Problem statement – Without omitting anything, return the records precisely as given.

● ● ●

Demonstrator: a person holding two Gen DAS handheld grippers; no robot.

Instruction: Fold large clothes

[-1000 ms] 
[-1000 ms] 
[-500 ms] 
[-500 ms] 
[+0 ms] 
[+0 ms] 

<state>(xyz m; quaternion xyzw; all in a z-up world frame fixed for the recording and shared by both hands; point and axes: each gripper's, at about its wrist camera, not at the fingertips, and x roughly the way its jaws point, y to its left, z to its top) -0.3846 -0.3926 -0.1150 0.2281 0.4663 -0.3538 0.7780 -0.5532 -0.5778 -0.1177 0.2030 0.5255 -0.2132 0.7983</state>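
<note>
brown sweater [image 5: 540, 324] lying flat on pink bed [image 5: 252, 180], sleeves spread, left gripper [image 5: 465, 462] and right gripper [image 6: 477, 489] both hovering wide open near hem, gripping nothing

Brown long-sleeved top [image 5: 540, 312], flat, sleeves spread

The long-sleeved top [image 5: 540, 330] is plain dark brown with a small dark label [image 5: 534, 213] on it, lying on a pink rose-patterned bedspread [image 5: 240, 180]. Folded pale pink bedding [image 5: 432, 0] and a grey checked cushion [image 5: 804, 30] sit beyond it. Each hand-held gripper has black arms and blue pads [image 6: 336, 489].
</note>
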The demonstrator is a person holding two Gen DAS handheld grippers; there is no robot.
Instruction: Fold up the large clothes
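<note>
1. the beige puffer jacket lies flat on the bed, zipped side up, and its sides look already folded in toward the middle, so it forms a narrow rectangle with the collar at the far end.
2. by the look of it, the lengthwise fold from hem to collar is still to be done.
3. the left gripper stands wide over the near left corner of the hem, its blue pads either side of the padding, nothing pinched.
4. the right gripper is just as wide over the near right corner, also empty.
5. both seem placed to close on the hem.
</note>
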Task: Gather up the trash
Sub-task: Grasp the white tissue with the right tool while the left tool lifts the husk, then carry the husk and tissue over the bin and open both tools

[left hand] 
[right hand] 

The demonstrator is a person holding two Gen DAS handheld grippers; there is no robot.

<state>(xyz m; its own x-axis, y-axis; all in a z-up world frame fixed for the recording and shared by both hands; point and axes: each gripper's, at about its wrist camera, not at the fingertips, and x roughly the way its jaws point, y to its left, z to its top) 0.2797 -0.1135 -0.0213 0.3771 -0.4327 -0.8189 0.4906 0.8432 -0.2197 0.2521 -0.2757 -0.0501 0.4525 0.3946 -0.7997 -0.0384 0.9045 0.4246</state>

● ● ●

Reply to the task –
Demonstrator: a person holding two Gen DAS handheld grippers; no robot.

Instruction: Fold large clothes

[-1000 ms] 
[-1000 ms] 
[-500 ms] 
[-500 ms] 
[+0 ms] 
[+0 ms] 

<state>(xyz m; quaternion xyzw; all in a z-up world frame fixed for the recording and shared by both hands; point and axes: each gripper's, at about its wrist camera, not at the fingertips, and x roughly the way its jaws point, y to its left, z to its top) -0.3846 -0.3926 -0.1150 0.2281 0.4663 -0.3538 0.7780 -0.5532 -0.5778 -0.1177 0.2030 0.5255 -0.2132 0.7983</state>
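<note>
brown sweater [image 5: 540, 324] lying flat on pink bed [image 5: 252, 180], sleeves spread, left gripper [image 5: 465, 462] and right gripper [image 6: 477, 489] both hovering wide open near hem, gripping nothing

Brown long-sleeved top [image 5: 540, 312], flat, sleeves spread

The long-sleeved top [image 5: 540, 330] is plain dark brown with a small dark label [image 5: 534, 213] on it, lying on a pink rose-patterned bedspread [image 5: 240, 180]. Folded pale pink bedding [image 5: 432, 0] and a grey checked cushion [image 5: 804, 30] sit beyond it. Each hand-held gripper has black arms and blue pads [image 6: 336, 489].
</note>
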The demonstrator is a person holding two Gen DAS handheld grippers; there is no robot.
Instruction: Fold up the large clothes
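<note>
1. the beige puffer jacket lies flat on the bed, zipped side up, and its sides look already folded in toward the middle, so it forms a narrow rectangle with the collar at the far end.
2. by the look of it, the lengthwise fold from hem to collar is still to be done.
3. the left gripper stands wide over the near left corner of the hem, its blue pads either side of the padding, nothing pinched.
4. the right gripper is just as wide over the near right corner, also empty.
5. both seem placed to close on the hem.
</note>
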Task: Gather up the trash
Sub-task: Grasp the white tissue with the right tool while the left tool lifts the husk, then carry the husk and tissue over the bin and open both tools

[left hand] 
[right hand] 

The demonstrator is a person holding two Gen DAS handheld grippers; there is no robot.

<state>(xyz m; its own x-axis, y-axis; all in a z-up world frame fixed for the recording and shared by both hands; point and axes: each gripper's, at about its wrist camera, not at the fingertips, and x roughly the way its jaws point, y to its left, z to its top) 0.2797 -0.1135 -0.0213 0.3771 -0.4327 -0.8189 0.4906 0.8432 -0.2197 0.2521 -0.2757 -0.0501 0.4525 0.3946 -0.7997 -0.0384 0.9045 0.4246</state>

The output for this exercise is complete.